Davalılar vekili 09/12/2019 tarihli düplik dilekçesinde özetle; Davacının müvekkili şirkete teslim ettiği dijital PDF dosyasının güncel olmadığı ve yeni programa uyarlanmadığı çekişmesiz olup, davacı ile defalarca görüşülerek eserin 2018-2019 müfredatına uyumu için gerekli çabayı göstermesine dair taleplerin davacı yanca sonuçsuz bırakıldığını, eseri yayınlamak için zamanı daralan müvekkili şirketin gerekli düzeltmeleri yaparak 14.500 adet bandrol alarak “… Okuma Yazma Seti” isimli kutu üzerine yapıştırdığını, eser üzerindeki adla, eserlerin içerisinde bulunduğu kutu üzerindeki adın hukuken farklı anlamlara geldiği noktasında herhangi bir duraksama bulunmadığını, özgün biçimde vücuda getirildiğinden bahisle parası peşin alınmak suretiyle tüm hakları müvekkili şirkete devredilen eser üzerinde sonradan başkalarının hak iddia etmiş olmasının, müvekkilini ilgilendirmeyeceğine dair davacı iddialarına anlam verilemediğini, dosyaya ibraz edilen sözleşme ve mutabakat metninin eldeki davaya konu eserle ilgili olduğu noktasında duraksama bulunmamakta olup, bu hususun yaptırılacak bilirkişi incelemesi neticesinde kolayca anlaşılabileceğini belirterek; müvekkiline 14.514,00 TL borcu bulunan davacının haksız ve hukuki dayanaktan yoksun maddi ve manevi tazminat istemli davasının reddine karar verilmesini talep etmiştir.
UYUŞMAZLIK:
Dava, Fikir ve Sanat Sanat Eseri Sahipliğinden Kaynaklanan, 5846 sayılı Kanuna dayalı; tecavüzün önlenmesi, telif tazminatı, manevi tazminat, hükmün ilanı istemlerine ilişkindir.
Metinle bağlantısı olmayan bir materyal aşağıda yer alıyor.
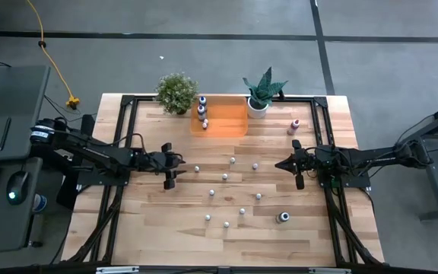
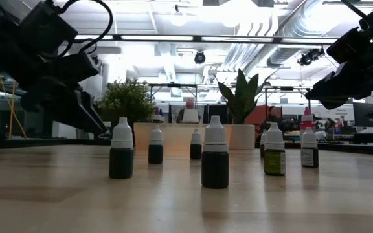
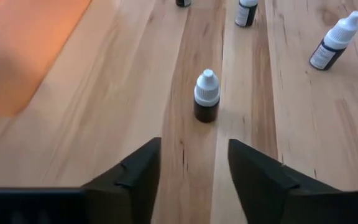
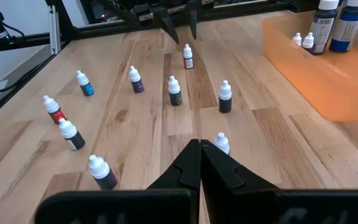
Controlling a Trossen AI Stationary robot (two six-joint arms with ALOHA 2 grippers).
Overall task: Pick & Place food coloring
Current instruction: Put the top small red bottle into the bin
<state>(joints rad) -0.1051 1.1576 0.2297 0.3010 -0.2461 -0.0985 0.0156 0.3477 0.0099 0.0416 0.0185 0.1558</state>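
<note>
Here, the left gripper (image 1: 175,167) is seen at the left of the table (image 1: 128,228), its fingers (image 3: 135,177) parted and empty, with one white-capped food coloring bottle (image 3: 206,96) standing upright just ahead of them. Small bottles (image 1: 224,176) are scattered across the middle of the wood. Further back, an orange tray (image 1: 230,122) is set between two potted plants (image 1: 177,92), with a few bottles inside. At the right, the right gripper (image 1: 290,164) is held closed on nothing.
</note>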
Taraflar arasındaki uyuşmazlığın; Dava konusu “… Okuma Seti” isimli kitap setinin eser mahiyetinde olup olmadığı, davacının eser sahipliği sıfatının olup olmadığı, davalı …’ın pasif husumet ehliyetinin bulunup bulunmadığı, davalıların, davacıya ait eser sahipliğinden kaynaklı mali ve manevi hakları ihlal eylemlerinin bulunup bulunmadığı, eserin, eser adının ve eser sahibi adının değiştirilip değiştirilmediği, davacının tecavüzün önlenmesi isteminin yanı sıra, davalılardan telif tazminatı ve manevi tazminat talep edip edemeyeceği hususlarına ilişkin olduğu tespit edilmiştir.
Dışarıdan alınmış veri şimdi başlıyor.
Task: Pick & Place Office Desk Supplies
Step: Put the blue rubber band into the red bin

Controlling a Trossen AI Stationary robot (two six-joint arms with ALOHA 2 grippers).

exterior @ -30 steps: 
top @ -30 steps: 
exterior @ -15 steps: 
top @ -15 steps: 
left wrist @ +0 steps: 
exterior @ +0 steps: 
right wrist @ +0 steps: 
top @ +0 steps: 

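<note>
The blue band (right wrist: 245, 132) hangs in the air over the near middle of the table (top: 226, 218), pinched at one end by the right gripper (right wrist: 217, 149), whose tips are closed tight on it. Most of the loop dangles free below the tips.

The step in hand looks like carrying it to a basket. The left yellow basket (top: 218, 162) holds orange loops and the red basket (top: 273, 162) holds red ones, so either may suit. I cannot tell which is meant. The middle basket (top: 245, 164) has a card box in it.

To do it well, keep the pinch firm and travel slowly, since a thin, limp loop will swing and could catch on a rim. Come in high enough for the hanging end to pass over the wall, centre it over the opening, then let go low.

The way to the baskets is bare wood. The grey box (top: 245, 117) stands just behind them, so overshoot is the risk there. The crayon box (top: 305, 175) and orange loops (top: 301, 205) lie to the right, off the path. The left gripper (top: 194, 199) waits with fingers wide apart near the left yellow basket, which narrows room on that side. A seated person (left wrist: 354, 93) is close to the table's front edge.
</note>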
Davanın açılmasını müteakip tarafların dilekçeleri karşılıklı tebliğ edilmiş, sundukları deliller alınmış, davalılar vekilinin talebi üzerine eldeki dava … isimli şahsa ihbar edilmiş, davalı şirket yetkilisini gösterir ticari sicil kayıt bilgileri temin edilmiş, dava konusu sete ilişkin bandrol talep formu ve taahhütname örnekleri celp edilmiş, Ankara Cumhuriyet Başsavcılığı’nın … Soruşturma sayılı dosyası ve Ankara 1.Fikri ve Sınai Haklar Ceza Mahkemesi’nin …. Esas sayılı dosyası UYAP ortamında temin edilmiş, dava şartları incelenmiş, ön inceleme duruşması yapılmış, hak düşürücü süre bakımından eksiklik bulunmadığı tespit edilmiş, taraflar sulhe teşvik olunmuş, arabulucuya gitme hakları hatırlatılmış, sonuç alınamaması üzerine uyuşmazlık konuları tespit edilmiş, tahkikat icra olunmasını müteakip, davalı tanık beyanları alınmış, bilirkişi heyetlerinden maddi vakıalara ilişkin raporlar alınmış, 06/08/2015 tarih 29437 sayılı Resmi Gazete’de yayımlanarak yürürlüğe giren Bölge Adliye ve Adli Yargı İlk Derece Mahkemeleri ile Cumhuriyet Başsavcılıkları İdari ve Yazı İşleri Hizmetlerinin Yürütülmesine Dair Yönetmelik’in 201/2. maddesi hükmü de gözetilerek taraflara tahkikat ve yargılamanın geneliyle ilgili son sözleri de sorulmuş; sözlü iddia ve savunmada bulunma olanağı tanınmıştır.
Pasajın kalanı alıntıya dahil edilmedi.